FIFTH INTERNATIONAL WORKSHOP ON TROPICAL CYCLONES
Topic 4.2 TROPICAL CYCLONE FORMATION AND EXTRATROPICAL TRANSITION Observations in addition to satellites.
Rapporteur: Jeff Callaghan
Bureau of Meteorology,
295 Ann Street Brisbane
Fax: 61 7 32214895
Working Group: Peter Bowyer, Michael Foley.
Abstract: Tropical cyclone formation and extra-tropical transition occur mostly in data sparse oceanic regions and heavy reliance is made on satellite data to locate, analyse and forecast these processes. Nevertheless we show how essential other data is for understanding and accurate forecasting of these events.
During the past four years there has been increasing interest in tropical cyclone formation and extra-tropical transition (ET). Rapidly forming tropical cyclone and strong ET events near populated regions have proved to be a challenge for forecasters and disaster managers. Much emphasis has been made on using satellite remote sensing data to solve all the forecasting problems. However a lack of conventional meteorological data can lead to incorrect tropical cyclone forecasts with disastrous results. We describe recent research into tropical cyclone formation and extra- tropical transition using non-satellite data. We show how conventional observations can be used to diagnose tropical cyclone formation and the evolution of ET. Buoy data is examined to show the extreme wave conditions that can develop with rapidly translating storms of modest intensity.
4.2.2 Aircraft observations-Tropical cyclone formation.
Observations from reconnaissance aircraft contribute to the understanding of tropical cyclone formation and we describe some recent work. A low level jet, which blows through the Isthmus of Tehuantepec in Mexico, has been linked to tropical cyclogenesis. Aircraft dropsonde data (Zehnder and Raymond 2002) diagnosed this low level northeasterly jet over the Gulf of Tehuantepec. This jet along with the southwest monsoon flow resulted in the development of a low level cyclonic circulation, which became tropical storm Lorena. Errors occur in Aircraft thermodynamic instrumentation due to evaporative cooling have been studied using a modified Barnes radiometer (which is more accurate in cloud and precipitation) (Easton et al 2002). Correction methods have been found to be inadequate and the use of more accurate instrumentation will lead to better understanding in the relationship between convection and the evolution of tropical cyclones. Cheung (2002) was able to study the formation of typhoon Robyn (1993) because aircraft data available during the TCM-93 field experiment was able to define the structure of several mesoscale convective systems associated with the formation process. Aircraft dropsonde data from the Jet2000 Experiment (Thorncroft et al 2002) is leading to better understanding of the African easterly jet and African easterly waves.
4.2.3 Aircraft observations - ET.
Hurricane Michael underwent rapid deepening (14hPa in 6h) east of Nova Scotia on 19 October 2000. A dropsonde (Abraham et al 2002) released less than 100km east of the centre showed a deep layer of maximum winds up to 72m/s between elevations of 500m and 2500m.
4.2.4 Lightning- Tropical cyclone formation.
Molinari et al (2002), used lightning data from the National lightning detection network to study the genesis of Hurricane Danny in the Gulf of Mexico. Four localised convective outbreaks occurred starting near the 110km radius from the centre, then shifting progressively inward and intensifying (Figure 1). The final, and also the most intense, outbreak occurred as the depression was named a tropical storm. Thereafter the lightning was mainly confined to the outer band region even during and after the transition to the hurricane stage.

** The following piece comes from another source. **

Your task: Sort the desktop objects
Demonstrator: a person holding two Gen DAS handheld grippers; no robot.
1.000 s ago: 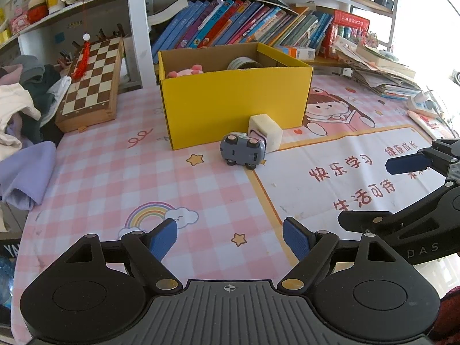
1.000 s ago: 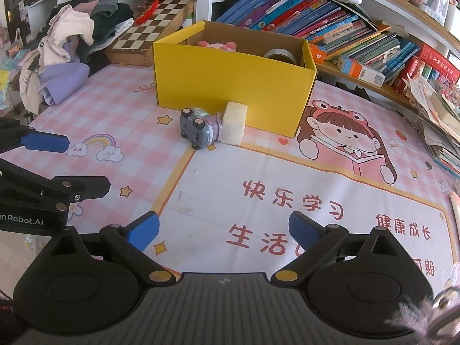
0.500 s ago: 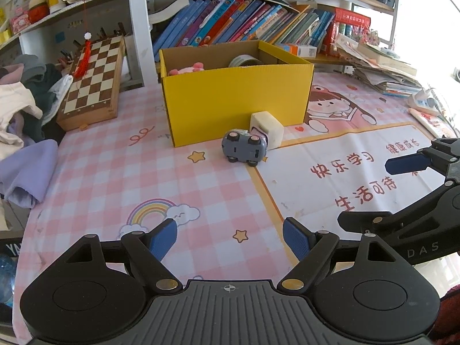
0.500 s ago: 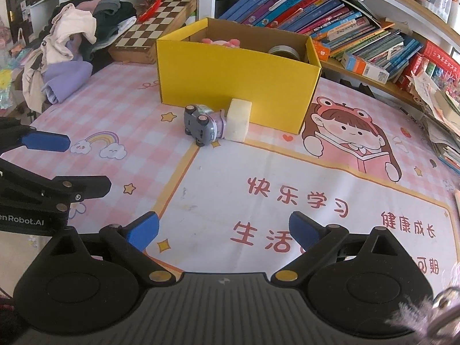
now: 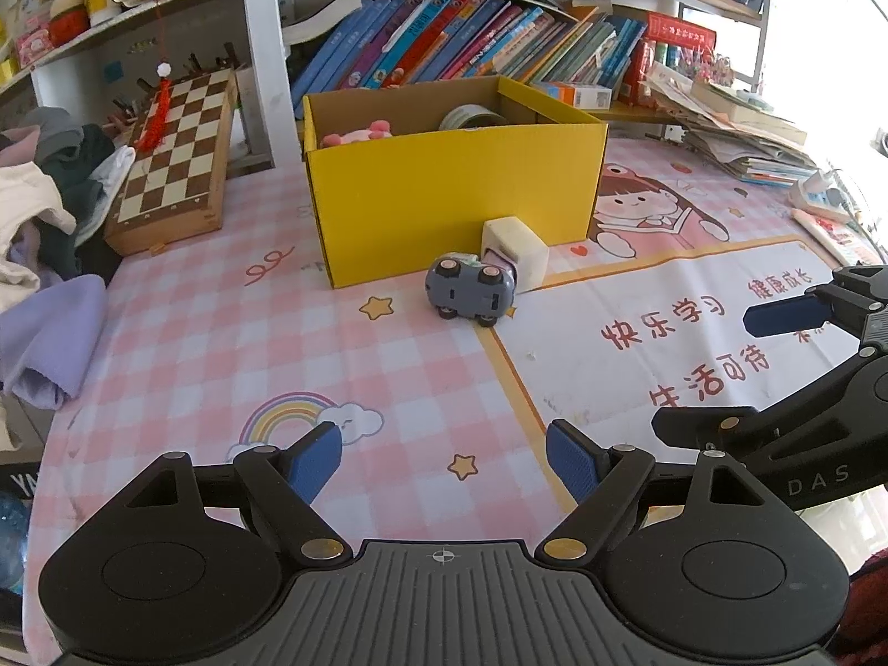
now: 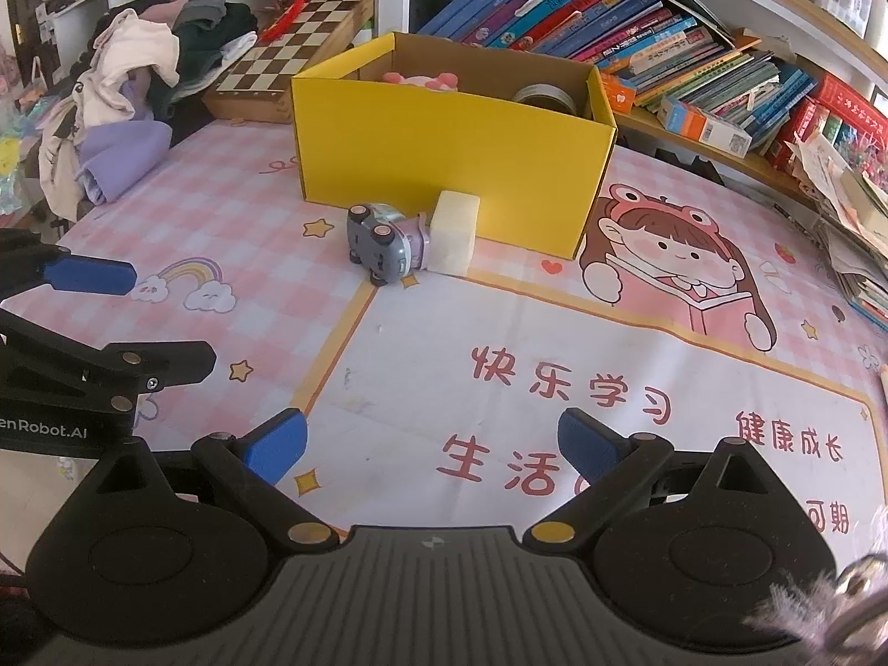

4.2.5 Radar example of tropical cyclone formation.
Rapidly forming small tropical cyclones near populated areas are a major concern to tropical communities. For example tropical cyclone Adel struck an Island in Papua New Guinea with little warning and killed 15 people. When such events occur near the coast and amidst relatively dense observational networks our understanding of this phenomenon improves. The radar and corresponding mean sea level charts during such a genesis event are shown in Figure 2. In 12h a shallow tropical low with scattered showers formed into tropical cyclone Celeste. It reached hurricane force 12h later.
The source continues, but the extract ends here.